» What you are asked to do
Collect every line below that contains the word "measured".

» The data
------------------------------------

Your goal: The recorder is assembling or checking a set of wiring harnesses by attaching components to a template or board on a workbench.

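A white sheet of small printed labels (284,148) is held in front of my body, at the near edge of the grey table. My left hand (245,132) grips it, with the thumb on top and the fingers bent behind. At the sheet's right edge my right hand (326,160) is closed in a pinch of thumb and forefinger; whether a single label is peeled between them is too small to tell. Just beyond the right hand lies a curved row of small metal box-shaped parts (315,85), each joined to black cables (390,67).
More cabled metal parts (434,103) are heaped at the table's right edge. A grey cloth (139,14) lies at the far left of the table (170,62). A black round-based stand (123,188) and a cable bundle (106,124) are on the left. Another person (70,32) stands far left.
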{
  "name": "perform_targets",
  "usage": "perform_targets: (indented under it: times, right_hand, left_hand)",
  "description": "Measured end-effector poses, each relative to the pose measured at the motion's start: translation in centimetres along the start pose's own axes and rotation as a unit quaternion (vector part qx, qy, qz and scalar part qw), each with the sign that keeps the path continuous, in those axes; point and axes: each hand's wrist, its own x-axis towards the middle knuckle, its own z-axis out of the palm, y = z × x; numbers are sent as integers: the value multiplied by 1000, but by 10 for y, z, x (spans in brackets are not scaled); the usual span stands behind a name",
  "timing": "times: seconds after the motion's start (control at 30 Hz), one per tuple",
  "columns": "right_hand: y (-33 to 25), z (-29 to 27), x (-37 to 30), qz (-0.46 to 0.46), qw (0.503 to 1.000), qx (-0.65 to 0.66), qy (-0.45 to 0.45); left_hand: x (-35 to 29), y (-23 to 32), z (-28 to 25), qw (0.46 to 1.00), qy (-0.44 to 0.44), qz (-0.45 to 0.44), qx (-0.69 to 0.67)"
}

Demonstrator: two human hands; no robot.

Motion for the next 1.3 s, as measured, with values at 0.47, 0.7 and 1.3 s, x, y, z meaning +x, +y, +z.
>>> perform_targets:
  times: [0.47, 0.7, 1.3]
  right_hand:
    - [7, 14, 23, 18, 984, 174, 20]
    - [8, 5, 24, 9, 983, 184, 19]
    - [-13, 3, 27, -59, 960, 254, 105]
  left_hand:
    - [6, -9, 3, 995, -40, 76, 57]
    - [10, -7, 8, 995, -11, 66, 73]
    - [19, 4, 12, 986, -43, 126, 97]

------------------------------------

» Exercise result
  "description": "Measured end-effector poses, each relative to the pose measured at the motion's start: translation in centimetres along the start pose's own axes and rotation as a unit quaternion (vector part qx, qy, qz and scalar part qw), each with the sign that keeps the path continuous, in those axes; point and axes: each hand's wrist, its own x-axis towards the middle knuckle, its own z-axis out of the palm, y = z × x; numbers are sent as integers: the value multiplied by 1000, but by 10 for y, z, x (spans in brackets are not scaled); the usual span stands behind a name",
Motion for the next 1.3 s, as measured, with values at 0.47, 0.7 and 1.3 s, x, y, z meaning +x, +y, +z.

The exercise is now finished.